> Instructions for the task
Return every line from the one with "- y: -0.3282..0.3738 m" through the one with "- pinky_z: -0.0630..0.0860", inclusive, exactly as it appears below.
-=-=-
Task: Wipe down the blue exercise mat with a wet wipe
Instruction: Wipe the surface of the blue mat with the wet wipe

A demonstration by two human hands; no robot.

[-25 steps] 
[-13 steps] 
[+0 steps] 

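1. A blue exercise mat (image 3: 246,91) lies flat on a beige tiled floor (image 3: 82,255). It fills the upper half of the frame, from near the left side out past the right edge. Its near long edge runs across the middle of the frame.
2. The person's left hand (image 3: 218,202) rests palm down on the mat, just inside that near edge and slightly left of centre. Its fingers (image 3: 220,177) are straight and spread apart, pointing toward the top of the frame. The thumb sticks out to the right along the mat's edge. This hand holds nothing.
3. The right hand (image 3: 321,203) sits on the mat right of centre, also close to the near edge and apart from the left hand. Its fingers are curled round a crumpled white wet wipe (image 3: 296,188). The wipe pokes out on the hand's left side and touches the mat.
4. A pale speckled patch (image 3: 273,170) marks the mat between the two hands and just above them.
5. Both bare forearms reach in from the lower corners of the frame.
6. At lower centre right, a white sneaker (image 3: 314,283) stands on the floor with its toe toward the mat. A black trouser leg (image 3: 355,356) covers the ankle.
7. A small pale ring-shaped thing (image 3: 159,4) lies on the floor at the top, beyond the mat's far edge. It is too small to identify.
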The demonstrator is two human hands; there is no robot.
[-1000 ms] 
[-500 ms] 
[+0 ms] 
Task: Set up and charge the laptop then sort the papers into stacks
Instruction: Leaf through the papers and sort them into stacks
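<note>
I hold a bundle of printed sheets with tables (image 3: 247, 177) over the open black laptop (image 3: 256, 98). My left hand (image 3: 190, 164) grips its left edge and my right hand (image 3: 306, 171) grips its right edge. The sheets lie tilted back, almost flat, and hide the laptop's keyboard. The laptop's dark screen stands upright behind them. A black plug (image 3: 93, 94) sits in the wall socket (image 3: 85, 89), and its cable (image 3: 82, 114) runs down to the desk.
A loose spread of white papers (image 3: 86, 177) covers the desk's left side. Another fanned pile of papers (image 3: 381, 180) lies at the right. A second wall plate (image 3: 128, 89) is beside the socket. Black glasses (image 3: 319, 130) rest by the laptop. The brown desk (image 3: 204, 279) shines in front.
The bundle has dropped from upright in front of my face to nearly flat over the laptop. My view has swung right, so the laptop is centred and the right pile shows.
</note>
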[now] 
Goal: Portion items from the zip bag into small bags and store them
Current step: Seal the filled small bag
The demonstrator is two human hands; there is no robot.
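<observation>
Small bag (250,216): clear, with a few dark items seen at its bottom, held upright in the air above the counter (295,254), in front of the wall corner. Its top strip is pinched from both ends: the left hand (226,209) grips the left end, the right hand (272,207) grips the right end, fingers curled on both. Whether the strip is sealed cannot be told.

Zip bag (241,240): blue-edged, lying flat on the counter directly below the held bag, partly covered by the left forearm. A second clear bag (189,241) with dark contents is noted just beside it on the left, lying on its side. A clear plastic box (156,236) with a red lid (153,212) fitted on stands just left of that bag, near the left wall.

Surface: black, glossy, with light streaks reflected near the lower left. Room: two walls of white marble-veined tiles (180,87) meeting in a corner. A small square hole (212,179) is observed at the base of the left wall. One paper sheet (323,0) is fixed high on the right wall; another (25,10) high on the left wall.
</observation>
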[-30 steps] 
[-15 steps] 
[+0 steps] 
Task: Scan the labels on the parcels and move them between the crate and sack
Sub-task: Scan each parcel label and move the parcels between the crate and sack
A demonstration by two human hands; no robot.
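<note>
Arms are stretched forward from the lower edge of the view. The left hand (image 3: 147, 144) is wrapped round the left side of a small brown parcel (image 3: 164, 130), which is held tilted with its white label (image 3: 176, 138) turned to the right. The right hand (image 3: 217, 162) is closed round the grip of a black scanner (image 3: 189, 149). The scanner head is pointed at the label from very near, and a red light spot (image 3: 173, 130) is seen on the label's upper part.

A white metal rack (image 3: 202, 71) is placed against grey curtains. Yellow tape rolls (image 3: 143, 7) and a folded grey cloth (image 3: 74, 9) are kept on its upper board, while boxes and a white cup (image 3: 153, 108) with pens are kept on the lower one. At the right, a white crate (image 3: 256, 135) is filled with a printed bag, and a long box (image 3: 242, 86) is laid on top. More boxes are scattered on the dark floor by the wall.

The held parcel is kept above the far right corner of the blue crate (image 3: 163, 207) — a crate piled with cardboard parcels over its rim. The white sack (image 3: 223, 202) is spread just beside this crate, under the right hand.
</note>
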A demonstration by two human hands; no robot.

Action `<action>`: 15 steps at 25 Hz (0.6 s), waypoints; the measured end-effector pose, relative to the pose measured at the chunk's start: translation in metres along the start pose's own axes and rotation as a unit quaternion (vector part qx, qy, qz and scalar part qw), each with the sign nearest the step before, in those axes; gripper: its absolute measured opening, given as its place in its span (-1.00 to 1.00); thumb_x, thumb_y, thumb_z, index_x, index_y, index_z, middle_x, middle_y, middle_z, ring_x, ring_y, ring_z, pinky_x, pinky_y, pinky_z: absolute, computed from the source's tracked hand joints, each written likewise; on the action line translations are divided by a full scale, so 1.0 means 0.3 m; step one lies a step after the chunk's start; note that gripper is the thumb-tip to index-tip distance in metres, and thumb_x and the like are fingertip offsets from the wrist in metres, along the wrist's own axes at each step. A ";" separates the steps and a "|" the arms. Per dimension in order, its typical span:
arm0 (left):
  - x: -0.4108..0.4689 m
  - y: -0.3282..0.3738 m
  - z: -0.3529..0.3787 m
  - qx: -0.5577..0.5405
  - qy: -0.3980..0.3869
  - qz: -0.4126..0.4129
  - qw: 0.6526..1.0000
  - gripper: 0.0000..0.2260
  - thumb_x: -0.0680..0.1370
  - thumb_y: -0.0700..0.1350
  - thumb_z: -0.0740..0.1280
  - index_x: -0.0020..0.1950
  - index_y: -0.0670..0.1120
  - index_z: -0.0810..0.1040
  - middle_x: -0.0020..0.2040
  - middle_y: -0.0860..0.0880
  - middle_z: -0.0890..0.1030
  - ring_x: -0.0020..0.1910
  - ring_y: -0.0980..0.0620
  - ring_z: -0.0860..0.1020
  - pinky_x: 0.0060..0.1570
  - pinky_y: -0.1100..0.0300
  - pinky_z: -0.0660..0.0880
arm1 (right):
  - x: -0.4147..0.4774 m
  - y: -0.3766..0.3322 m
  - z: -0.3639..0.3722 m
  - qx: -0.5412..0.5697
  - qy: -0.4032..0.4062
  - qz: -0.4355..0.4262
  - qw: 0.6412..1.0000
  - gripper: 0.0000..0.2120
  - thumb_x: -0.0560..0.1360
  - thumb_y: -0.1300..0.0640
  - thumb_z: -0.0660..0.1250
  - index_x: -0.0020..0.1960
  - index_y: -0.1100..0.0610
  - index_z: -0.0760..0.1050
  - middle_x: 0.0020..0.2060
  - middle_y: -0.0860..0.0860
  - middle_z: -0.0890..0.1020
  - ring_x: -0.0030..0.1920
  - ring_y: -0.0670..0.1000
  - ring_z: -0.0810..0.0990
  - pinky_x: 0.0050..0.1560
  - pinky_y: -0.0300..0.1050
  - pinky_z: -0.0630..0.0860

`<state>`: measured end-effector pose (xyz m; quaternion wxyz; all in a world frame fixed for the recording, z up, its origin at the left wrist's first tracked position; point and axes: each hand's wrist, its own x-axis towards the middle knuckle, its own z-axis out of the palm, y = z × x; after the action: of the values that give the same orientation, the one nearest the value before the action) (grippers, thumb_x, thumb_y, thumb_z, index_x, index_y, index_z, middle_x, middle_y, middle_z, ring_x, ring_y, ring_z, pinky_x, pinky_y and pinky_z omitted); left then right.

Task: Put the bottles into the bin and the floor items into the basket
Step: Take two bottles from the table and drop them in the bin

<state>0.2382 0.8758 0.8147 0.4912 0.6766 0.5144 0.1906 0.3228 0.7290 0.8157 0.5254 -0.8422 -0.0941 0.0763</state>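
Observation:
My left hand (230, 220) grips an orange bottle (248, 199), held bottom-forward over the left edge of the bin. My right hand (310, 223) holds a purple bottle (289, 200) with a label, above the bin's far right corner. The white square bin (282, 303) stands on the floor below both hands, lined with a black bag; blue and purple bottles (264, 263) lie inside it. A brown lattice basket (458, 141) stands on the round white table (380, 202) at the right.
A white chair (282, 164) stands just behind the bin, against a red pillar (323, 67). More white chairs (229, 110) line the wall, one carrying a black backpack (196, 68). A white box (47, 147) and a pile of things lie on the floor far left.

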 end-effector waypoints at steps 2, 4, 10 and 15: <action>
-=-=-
> Response area
  - y: -0.3282..0.3738 m
  - z: -0.3529..0.3787 m
  - qx: -0.5577..0.5405
  - qy: -0.3980..0.3869
  - qz: -0.4126..0.4129
  - qw: 0.6526..1.0000
  - gripper: 0.0000..0.2260
  - thumb_x: -0.0680..0.1370
  - thumb_y: -0.0700..0.1350
  - thumb_z: -0.0740..0.1280
  - index_x: -0.0020..0.1950
  - index_y: -0.0670..0.1120
  - index_z: -0.0810..0.1040
  - middle_x: -0.0020..0.2040
  - middle_y: -0.0860..0.0880
  - middle_z: -0.0890..0.1030
  - ring_x: -0.0020..0.1910
  - ring_y: -0.0980..0.0620
  - ring_z: -0.0860..0.1020
  - pinky_x: 0.0060..0.1570
  - pinky_y: -0.1100..0.0300
  - pinky_z: -0.0660..0.0880
arm1 (right):
  - x: -0.4147..0.4774 m
  - y: -0.3766..0.3322 m
  - z: -0.3639..0.3722 m
  - qx: -0.5412..0.5697
  - qy: -0.4032..0.4062
  - qz: -0.4355..0.4262
  - qw: 0.6412..1.0000
  - gripper: 0.0000..0.2120
  - thumb_x: -0.0560..0.1360
  - thumb_y: -0.1300..0.0640
  - thumb_z: -0.0660..0.1250
  - index_x: -0.0020..0.1960
  - index_y: -0.1100..0.0610
  - index_z: -0.0760..0.1050
  - middle_x: 0.0020..0.2060
  - middle_y: -0.0860..0.0860
  - middle_z: -0.0890..0.1020
  - ring_x: -0.0030..0.1920
  - ring_y: -0.0670..0.1000
  - ring_z: -0.0810..0.0990
  - pinky_x: 0.0050..0.1560
  - pinky_y: -0.0300..0.1050
  - pinky_z: -0.0630..0.0860

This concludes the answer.